(Assigned task):
Every entry below must be reproduced exactly.

□ □ □ □ □ □ □

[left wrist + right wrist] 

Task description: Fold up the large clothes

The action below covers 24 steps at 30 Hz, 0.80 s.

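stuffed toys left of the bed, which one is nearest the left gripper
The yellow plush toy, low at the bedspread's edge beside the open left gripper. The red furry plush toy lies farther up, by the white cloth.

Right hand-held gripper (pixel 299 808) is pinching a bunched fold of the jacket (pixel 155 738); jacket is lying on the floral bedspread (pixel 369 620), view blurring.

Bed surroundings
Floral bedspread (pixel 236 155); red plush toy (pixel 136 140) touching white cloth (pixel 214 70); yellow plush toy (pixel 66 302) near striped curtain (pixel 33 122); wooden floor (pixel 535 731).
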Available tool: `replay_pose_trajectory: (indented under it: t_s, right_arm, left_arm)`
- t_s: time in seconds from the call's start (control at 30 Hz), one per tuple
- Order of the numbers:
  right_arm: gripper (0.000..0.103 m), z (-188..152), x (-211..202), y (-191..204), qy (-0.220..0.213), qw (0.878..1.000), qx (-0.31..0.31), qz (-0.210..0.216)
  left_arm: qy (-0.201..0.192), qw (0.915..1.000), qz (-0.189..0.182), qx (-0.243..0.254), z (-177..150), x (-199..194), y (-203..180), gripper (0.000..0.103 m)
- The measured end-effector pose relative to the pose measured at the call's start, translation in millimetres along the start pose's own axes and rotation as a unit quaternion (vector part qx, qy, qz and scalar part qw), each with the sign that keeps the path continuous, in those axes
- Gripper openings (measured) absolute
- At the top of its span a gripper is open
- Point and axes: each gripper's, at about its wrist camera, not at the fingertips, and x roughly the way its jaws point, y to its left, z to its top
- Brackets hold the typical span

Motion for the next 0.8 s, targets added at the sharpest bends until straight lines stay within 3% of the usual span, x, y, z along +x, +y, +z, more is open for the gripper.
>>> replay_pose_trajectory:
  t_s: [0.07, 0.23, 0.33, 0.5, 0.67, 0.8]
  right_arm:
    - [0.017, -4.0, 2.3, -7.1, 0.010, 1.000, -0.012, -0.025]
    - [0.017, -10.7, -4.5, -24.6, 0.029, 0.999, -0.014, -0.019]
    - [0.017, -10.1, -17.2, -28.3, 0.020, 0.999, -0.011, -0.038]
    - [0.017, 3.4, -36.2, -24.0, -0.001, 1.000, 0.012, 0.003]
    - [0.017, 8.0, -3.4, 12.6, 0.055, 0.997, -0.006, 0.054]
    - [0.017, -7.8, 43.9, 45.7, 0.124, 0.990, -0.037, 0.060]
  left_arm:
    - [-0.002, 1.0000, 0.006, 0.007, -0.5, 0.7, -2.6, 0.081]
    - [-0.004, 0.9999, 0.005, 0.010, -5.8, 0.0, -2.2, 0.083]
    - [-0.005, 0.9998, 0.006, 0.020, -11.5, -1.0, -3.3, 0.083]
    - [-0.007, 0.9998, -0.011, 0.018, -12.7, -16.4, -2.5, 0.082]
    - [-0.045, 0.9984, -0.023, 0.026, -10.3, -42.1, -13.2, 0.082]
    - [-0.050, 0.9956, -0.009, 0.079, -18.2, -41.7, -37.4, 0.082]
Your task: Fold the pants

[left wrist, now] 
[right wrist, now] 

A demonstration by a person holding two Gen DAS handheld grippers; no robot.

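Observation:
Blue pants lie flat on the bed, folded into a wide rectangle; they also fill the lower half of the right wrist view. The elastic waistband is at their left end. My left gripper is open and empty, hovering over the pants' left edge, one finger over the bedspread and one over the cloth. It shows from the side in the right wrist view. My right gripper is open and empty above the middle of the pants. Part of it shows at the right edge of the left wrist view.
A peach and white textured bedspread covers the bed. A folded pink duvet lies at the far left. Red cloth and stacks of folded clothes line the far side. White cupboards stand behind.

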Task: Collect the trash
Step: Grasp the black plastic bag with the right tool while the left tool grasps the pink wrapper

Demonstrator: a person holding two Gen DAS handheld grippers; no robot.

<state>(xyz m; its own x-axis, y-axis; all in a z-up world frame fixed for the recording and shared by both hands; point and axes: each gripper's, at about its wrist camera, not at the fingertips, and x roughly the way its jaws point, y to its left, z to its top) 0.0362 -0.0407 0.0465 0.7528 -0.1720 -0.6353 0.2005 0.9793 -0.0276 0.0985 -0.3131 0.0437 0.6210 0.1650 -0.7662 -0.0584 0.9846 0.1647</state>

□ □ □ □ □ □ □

(Response to this task):
[left wrist + right wrist] 

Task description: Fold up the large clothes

The action below covers 24 steps at 30 Hz, 0.80 s.

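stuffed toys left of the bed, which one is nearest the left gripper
The yellow plush toy, low at the bedspread's edge beside the open left gripper. The red furry plush toy lies farther up, by the white cloth.

Right hand-held gripper (pixel 299 808) is pinching a bunched fold of the jacket (pixel 155 738); jacket is lying on the floral bedspread (pixel 369 620), view blurring.

Bed surroundings
Floral bedspread (pixel 236 155); red plush toy (pixel 136 140) touching white cloth (pixel 214 70); yellow plush toy (pixel 66 302) near striped curtain (pixel 33 122); wooden floor (pixel 535 731).
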Available tool: `replay_pose_trajectory: (indented under it: t_s, right_arm, left_arm)`
- t_s: time in seconds from the call's start (control at 30 Hz), one per tuple
- Order of the numbers:
  right_arm: gripper (0.000..0.103 m), z (-188..152), x (-211..202), y (-191..204), qy (-0.220..0.213), qw (0.878..1.000), qx (-0.31..0.31), qz (-0.210..0.216)
  left_arm: qy (-0.201..0.192), qw (0.915..1.000), qz (-0.189..0.182), qx (-0.243..0.254), z (-177..150), x (-199..194), y (-203..180), gripper (0.000..0.103 m)
- The measured end-effector pose relative to the pose measured at the call's start, translation in millimetres along the start pose's own axes and rotation as a unit quaternion (vector part qx, qy, qz and scalar part qw), each with the sign that keeps the path continuous, in those axes
- Gripper openings (measured) absolute
- At the top of its span a gripper is open
- Point and axes: each gripper's, at about its wrist camera, not at the fingertips, and x roughly the way its jaws point, y to its left, z to its top
- Brackets hold the typical span

Motion for the next 0.8 s, targets added at the sharpest bends until straight lines stay within 3% of the usual span, x, y, z along +x, +y, +z, more is open for the gripper.
>>> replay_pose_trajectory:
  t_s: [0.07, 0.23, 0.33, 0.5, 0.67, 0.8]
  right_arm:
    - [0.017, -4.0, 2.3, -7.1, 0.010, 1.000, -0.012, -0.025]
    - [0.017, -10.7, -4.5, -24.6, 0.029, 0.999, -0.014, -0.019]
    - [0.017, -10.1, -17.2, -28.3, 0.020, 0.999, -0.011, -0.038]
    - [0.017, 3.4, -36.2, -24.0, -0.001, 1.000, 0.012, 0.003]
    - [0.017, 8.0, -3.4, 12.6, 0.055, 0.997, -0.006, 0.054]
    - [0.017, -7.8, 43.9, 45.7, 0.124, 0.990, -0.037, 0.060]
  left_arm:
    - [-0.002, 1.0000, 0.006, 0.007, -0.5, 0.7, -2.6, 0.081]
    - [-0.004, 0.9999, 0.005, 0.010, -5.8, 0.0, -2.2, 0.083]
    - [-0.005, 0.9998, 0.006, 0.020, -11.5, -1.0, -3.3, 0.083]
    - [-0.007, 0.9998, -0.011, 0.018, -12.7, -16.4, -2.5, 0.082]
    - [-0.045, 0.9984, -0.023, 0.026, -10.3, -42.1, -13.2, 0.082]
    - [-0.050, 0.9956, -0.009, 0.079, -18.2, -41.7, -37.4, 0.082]
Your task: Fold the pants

[left wrist, now] 
[right wrist, now] 

A demonstration by a person holding two Gen DAS handheld grippers; no robot.

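Observation:
Blue pants lie flat on the bed, folded into a wide rectangle; they also fill the lower half of the right wrist view. The elastic waistband is at their left end. My left gripper is open and empty, hovering over the pants' left edge, one finger over the bedspread and one over the cloth. It shows from the side in the right wrist view. My right gripper is open and empty above the middle of the pants. Part of it shows at the right edge of the left wrist view.
A peach and white textured bedspread covers the bed. A folded pink duvet lies at the far left. Red cloth and stacks of folded clothes line the far side. White cupboards stand behind.
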
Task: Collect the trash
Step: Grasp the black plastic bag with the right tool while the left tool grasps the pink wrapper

Demonstrator: a person holding two Gen DAS handheld grippers; no robot.

<state>(xyz m; its own x-axis, y-axis; all in a z-up world frame fixed for the recording and shared by both hands; point and axes: each gripper's, at about its wrist camera, not at the fingertips, and x roughly the way its jaws point, y to its left, z to its top) 0.0362 -0.0407 0.0465 0.7528 -0.1720 -0.6353 0.2005 0.9793 -0.0276 0.0985 -0.3131 0.0437 0.6210 0.1650 -0.7662 -0.0584 0.9846 0.1647</state>

There is no additional output for this exercise.